• [How to complete this task]:
Present the count of lines in the entries below that hold "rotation", and present nothing else.

⟨

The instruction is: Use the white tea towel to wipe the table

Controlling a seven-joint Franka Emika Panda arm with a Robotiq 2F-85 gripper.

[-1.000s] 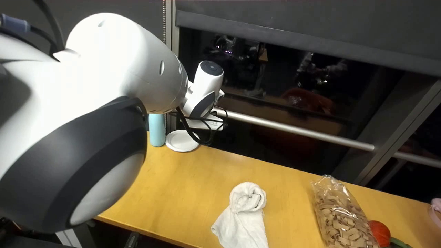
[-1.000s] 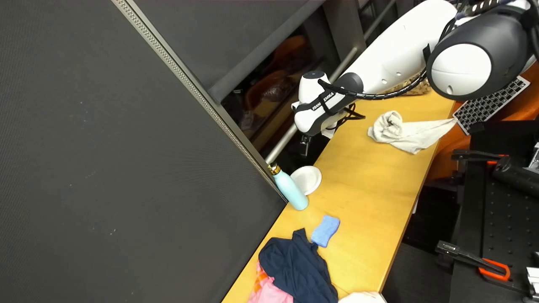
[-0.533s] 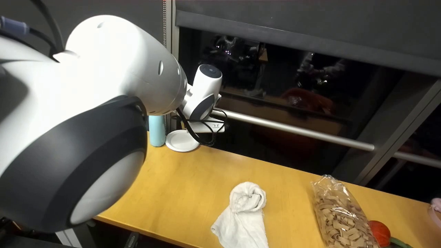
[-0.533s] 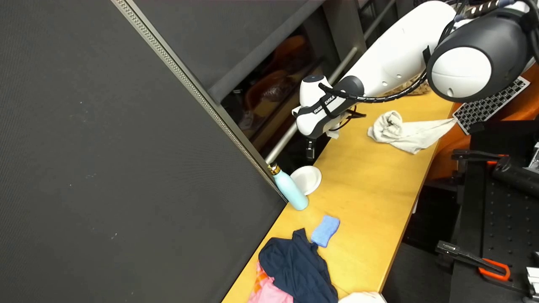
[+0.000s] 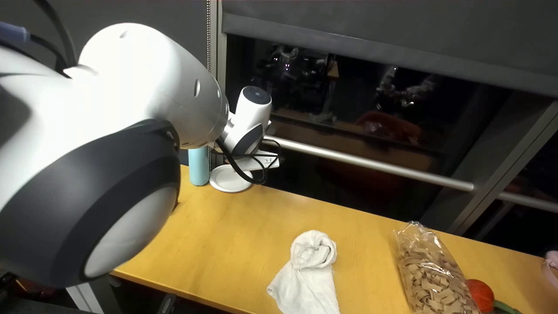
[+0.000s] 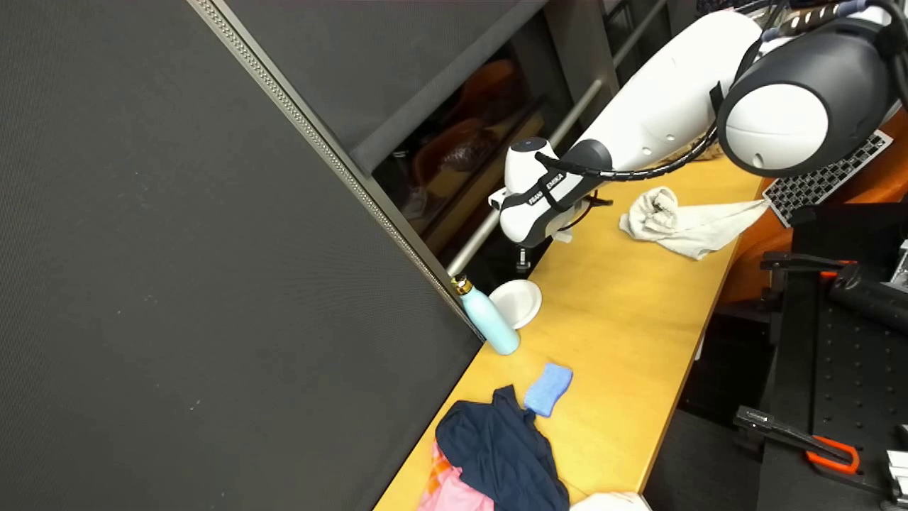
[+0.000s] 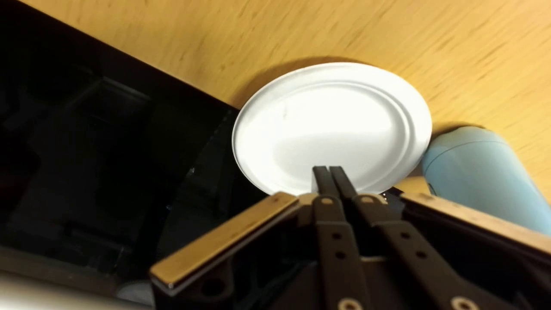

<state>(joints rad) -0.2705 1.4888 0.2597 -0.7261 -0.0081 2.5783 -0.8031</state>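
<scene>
- the pincer (image 7: 329,168) is pinched together, tips all but meeting, gripping nothing; in the wrist view they appear in front of the plate (image 7: 335,110);
- the towel (image 5: 312,272) lies on the table (image 5: 235,235), one end coiled — well apart from the pincer;
- the bottle (image 7: 482,176) stands just beside the plate

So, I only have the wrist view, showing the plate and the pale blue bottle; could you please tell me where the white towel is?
Observer: In both exterior views, the white towel lies on the table, between the plate and what looks like a bag of pasta.
Operator: Thank you; is it lying flat?
Observer: Not fully; one end is bunched into a coil.
Operator: And is there any other cloth on the table?
Observer: Yes, in an exterior view a navy cloth lies beyond the bottle from the towel.
</scene>
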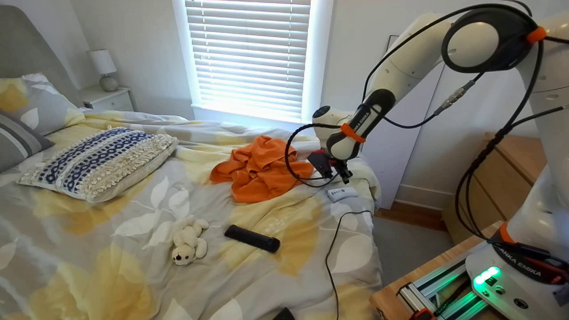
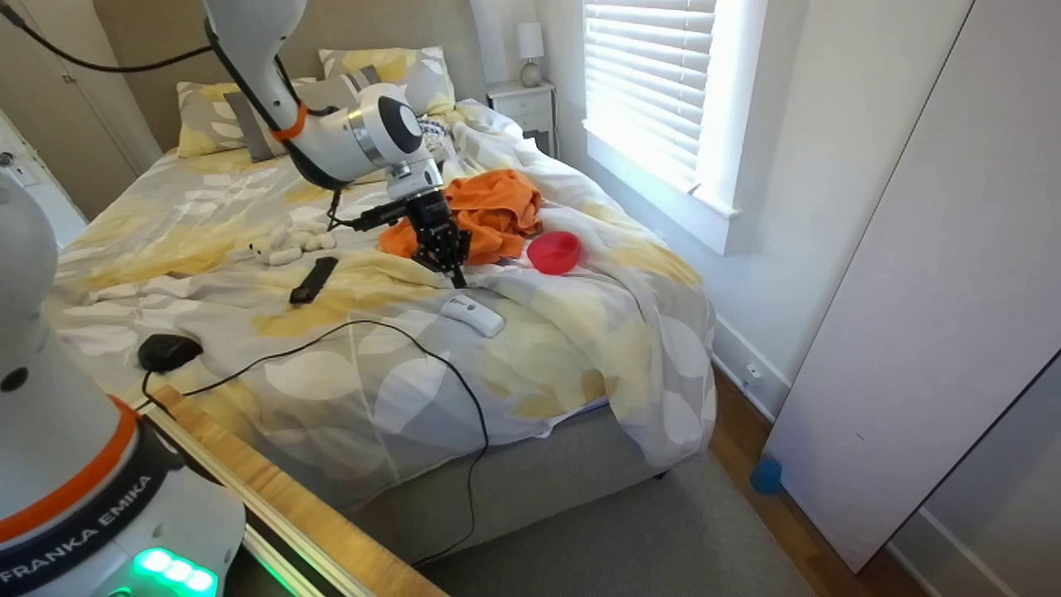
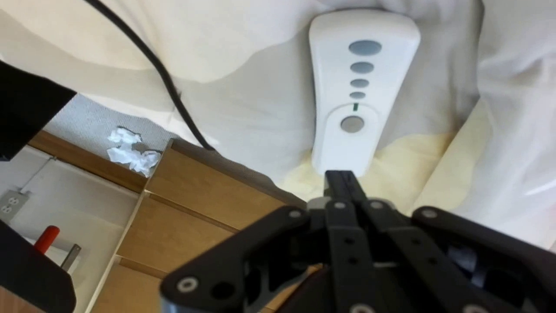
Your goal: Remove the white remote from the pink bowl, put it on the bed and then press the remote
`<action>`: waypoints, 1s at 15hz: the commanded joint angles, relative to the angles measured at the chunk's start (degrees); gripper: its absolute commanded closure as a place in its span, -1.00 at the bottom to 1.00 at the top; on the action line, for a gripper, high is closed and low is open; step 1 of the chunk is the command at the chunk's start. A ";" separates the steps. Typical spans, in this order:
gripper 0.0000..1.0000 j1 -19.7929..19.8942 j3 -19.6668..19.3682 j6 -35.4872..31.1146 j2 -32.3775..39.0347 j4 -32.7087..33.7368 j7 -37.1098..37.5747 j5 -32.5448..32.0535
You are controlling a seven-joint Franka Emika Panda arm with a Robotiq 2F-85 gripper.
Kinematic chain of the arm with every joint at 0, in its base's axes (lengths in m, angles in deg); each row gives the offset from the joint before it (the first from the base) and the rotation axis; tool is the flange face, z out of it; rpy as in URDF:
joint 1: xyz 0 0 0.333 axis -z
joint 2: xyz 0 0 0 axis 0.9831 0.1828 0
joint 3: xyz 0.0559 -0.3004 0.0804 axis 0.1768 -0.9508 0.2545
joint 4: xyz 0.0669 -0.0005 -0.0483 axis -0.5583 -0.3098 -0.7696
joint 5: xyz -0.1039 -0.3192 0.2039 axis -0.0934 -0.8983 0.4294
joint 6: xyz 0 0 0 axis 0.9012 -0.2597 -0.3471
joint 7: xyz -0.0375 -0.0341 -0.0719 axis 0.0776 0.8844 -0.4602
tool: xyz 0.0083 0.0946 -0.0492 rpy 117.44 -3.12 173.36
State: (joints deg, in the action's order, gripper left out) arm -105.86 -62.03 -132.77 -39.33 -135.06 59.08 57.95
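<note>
The white remote lies flat on the bed, buttons up. It also shows in an exterior view and in the wrist view, where its grey buttons face me. My gripper is just above the remote, fingertips pointing down. In the wrist view the fingertips are pressed together with nothing between them, over the remote's plain end; whether they touch it I cannot tell. The pink bowl sits on the bed beside the orange cloth and looks empty. The arm mostly hides that spot in an exterior view.
A crumpled orange cloth lies behind the gripper. A black oblong object, a white teddy bear and a patterned pillow are on the bed. A black cable crosses the bed's near side and hangs over its edge.
</note>
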 commanded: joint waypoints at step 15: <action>-1.00 15.90 14.47 4.78 -21.43 -9.18 -62.32 10.68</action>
State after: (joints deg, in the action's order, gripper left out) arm -91.02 -49.26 -131.56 -56.49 -142.58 7.25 64.53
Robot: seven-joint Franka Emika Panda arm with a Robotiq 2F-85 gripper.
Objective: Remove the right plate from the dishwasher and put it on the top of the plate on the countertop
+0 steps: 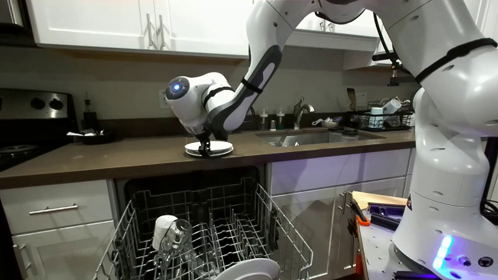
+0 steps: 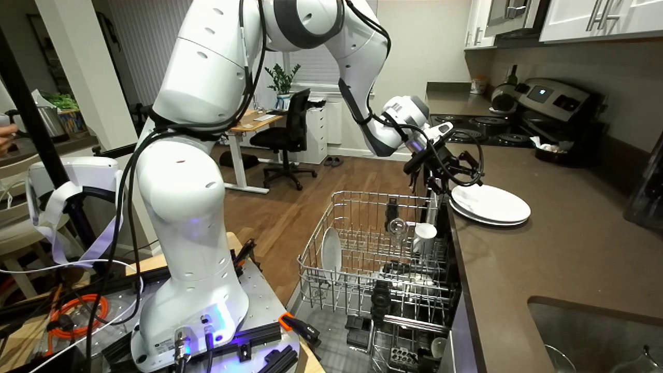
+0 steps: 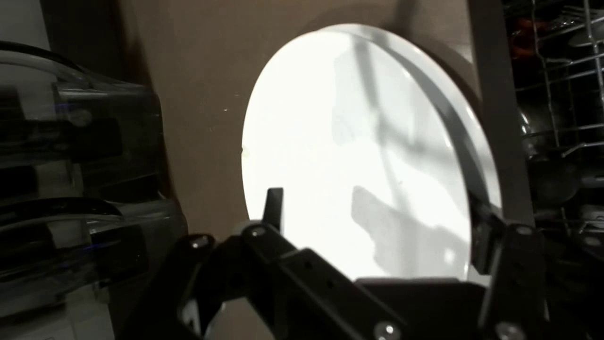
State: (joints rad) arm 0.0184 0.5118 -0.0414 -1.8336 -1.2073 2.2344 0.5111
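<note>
Plate [image 3: 325, 141] (upper one) beneath hand [image 3: 377, 219].

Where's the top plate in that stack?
In the wrist view, the top plate lies right of centre, on a lower plate, near the countertop edge.

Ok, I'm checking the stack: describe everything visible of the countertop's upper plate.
The upper plate is round, white and glossy, perhaps ceramic, partly shadowed, with a small mark at its rim. It lies near the edge of the countertop on the lower plate, which shows past one side. The open gripper is at its rim; contact is unclear.
</note>
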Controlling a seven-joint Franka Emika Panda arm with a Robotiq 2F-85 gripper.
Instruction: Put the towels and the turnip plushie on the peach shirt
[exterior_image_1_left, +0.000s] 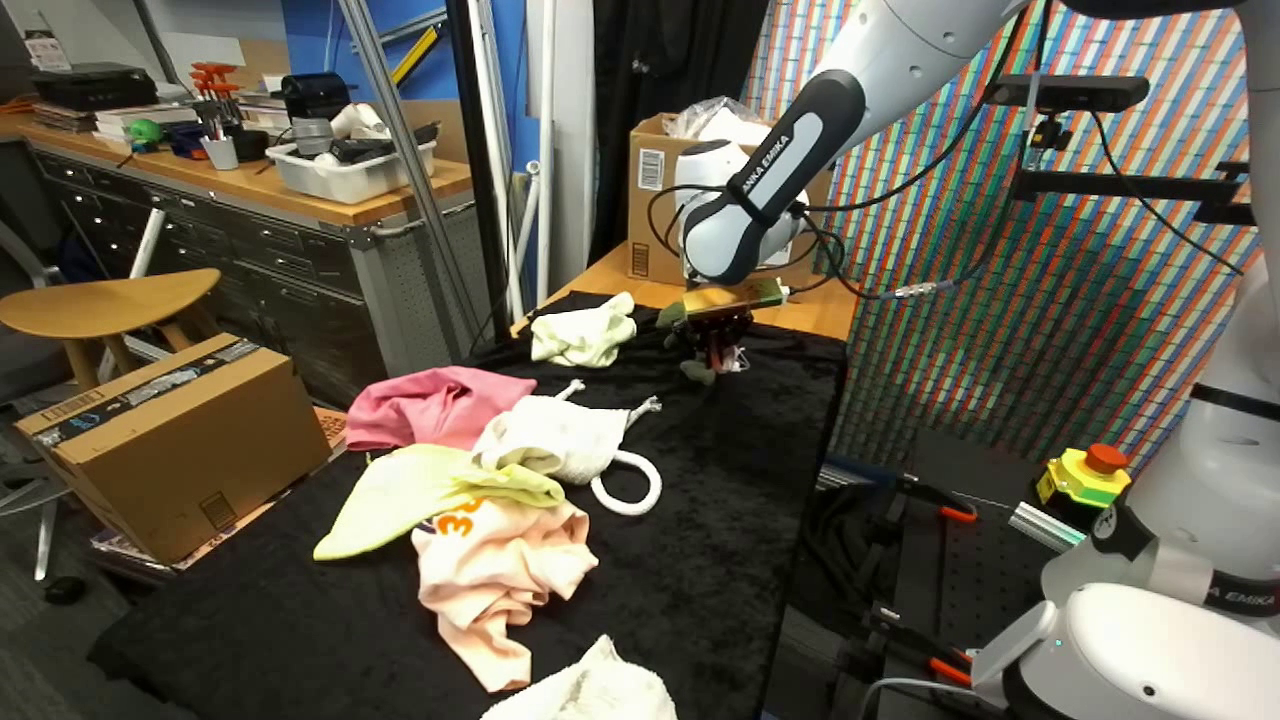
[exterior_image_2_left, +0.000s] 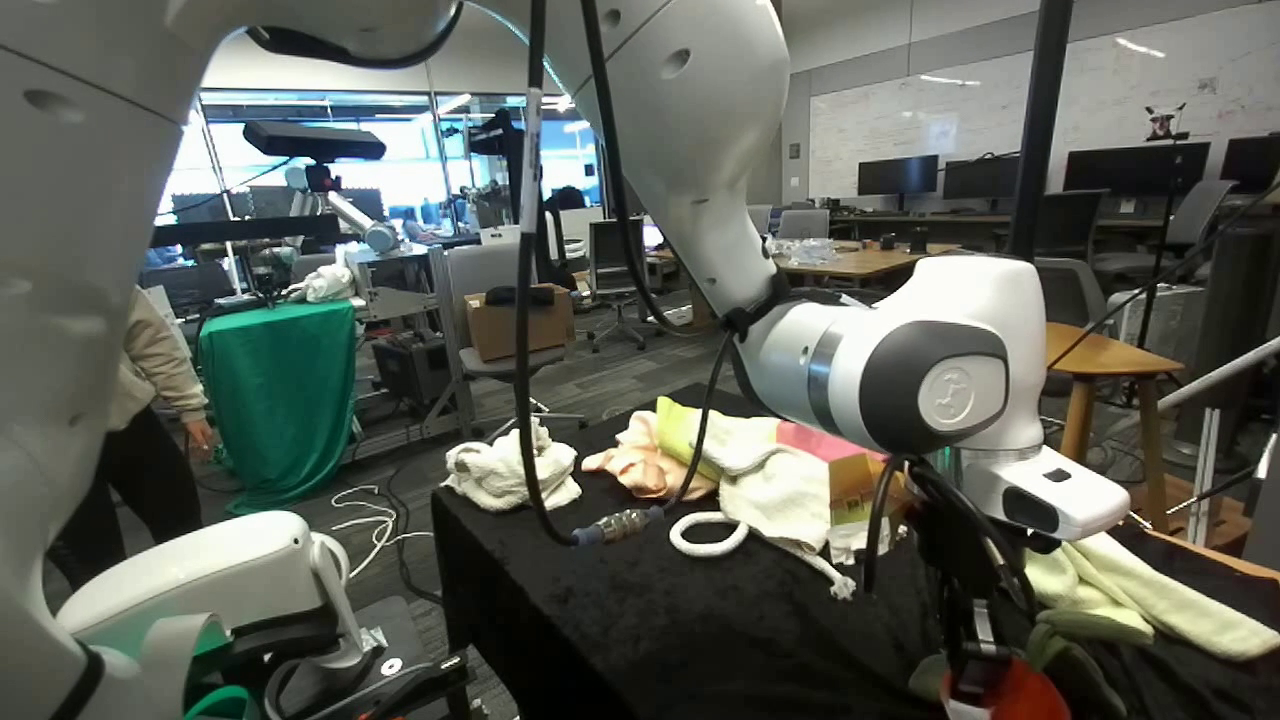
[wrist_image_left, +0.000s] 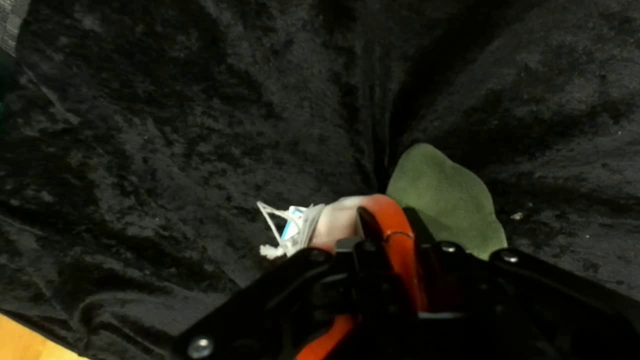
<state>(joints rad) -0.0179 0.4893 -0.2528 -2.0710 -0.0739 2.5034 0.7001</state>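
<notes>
Snugly, the plushie (wrist_image_left: 387, 206) sits in the gripper (wrist_image_left: 391, 224).

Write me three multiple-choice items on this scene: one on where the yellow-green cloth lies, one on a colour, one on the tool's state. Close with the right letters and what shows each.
1. How does the yellow-green cloth lie to the peach shirt?
A) Apart from it
B) Wholly beneath it
C) Partly over it

2. In the wrist view, what colour is the leaf of the turnip plushie?
A) Green
B) Pink
C) White

3. What is the state of the tool?
A) Closed on the shirt
B) Closed on the plushie
C) Holding nothing

1: C, an exterior view shows the cloth's edge covering part of the shirt's top.
2: A, the leaf looks plain green against the black table cover.
3: B, the plushie's red part shows pinched between the fingers.
</notes>
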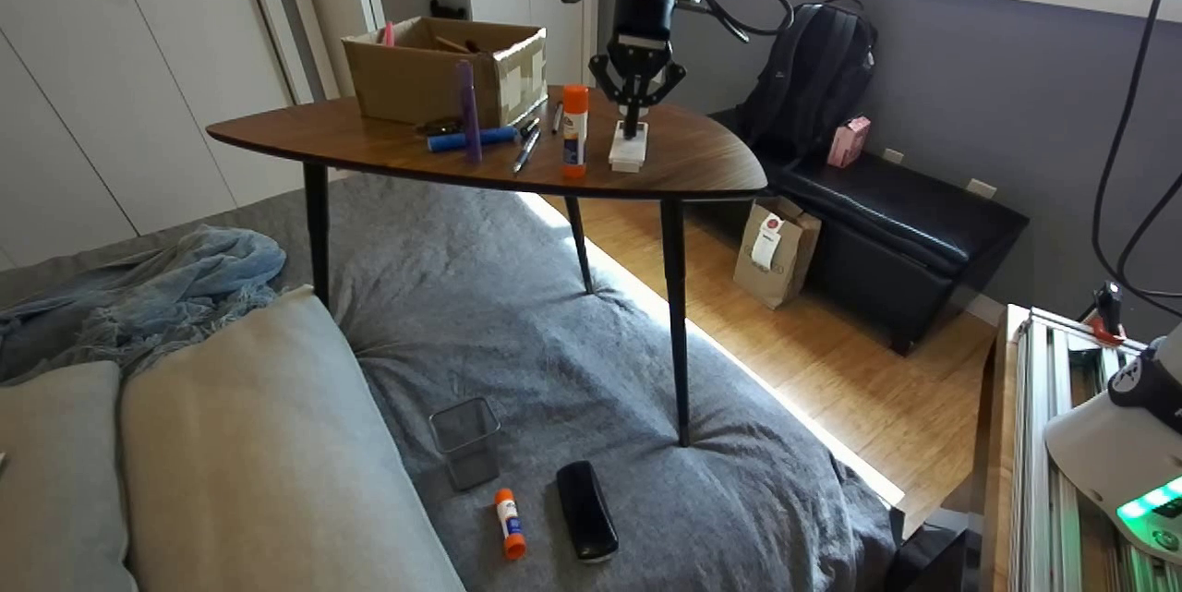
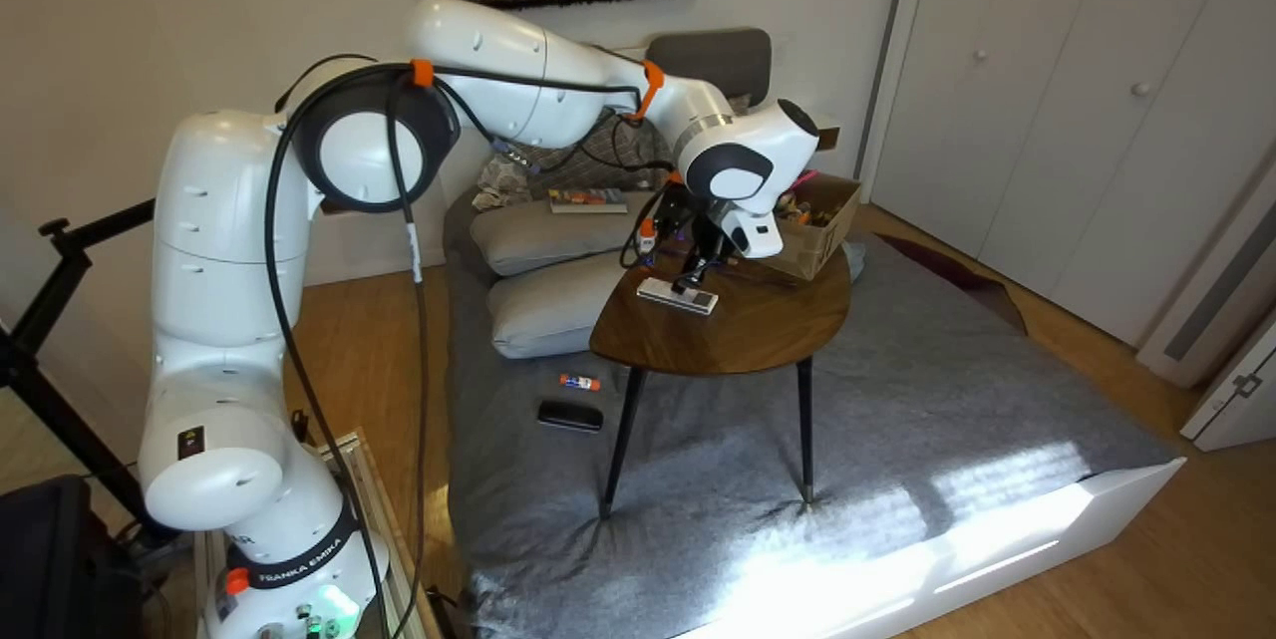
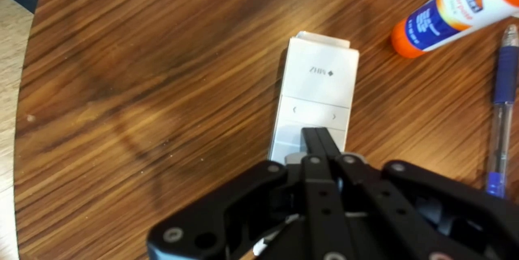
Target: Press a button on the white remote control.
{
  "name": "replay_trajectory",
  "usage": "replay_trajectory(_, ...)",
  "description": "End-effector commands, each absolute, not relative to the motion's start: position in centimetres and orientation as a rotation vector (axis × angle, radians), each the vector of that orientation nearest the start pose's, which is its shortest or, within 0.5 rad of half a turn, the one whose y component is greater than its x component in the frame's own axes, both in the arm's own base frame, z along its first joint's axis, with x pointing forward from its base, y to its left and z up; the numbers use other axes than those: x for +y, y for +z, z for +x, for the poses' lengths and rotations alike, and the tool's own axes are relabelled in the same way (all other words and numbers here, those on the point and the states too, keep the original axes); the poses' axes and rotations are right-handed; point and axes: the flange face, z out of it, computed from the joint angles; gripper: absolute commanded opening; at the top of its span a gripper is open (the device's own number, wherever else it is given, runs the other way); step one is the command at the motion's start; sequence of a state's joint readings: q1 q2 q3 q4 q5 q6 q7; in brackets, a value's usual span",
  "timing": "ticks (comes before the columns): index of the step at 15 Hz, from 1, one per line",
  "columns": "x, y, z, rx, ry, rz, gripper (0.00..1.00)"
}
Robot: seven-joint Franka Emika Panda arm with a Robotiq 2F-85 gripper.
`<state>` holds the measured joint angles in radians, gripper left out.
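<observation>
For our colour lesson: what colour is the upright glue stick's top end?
The top end is orange, best seen in an exterior view.

In an exterior view, 11 o'clock from the middle, there's a cardboard box (image 1: 420, 89) on the wooden table (image 1: 305, 128), pink thing (image 1: 389, 35) poking out, plus a glue stick (image 1: 574, 132) standing upright near 12. Black backpack (image 1: 808, 75) at 2, paper bag (image 1: 776, 259) at 3. Down on the grey bedding (image 1: 517, 324): see-through dark container (image 1: 468, 458) at 7, black oblong thing (image 1: 586, 511) at 6, another glue stick (image 1: 510, 523) just beside it.
</observation>
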<state>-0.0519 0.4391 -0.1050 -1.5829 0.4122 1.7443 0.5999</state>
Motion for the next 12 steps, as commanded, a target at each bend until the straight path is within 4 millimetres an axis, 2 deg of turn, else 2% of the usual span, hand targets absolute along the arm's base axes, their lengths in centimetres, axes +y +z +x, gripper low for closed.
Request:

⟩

• [Output for this task]:
2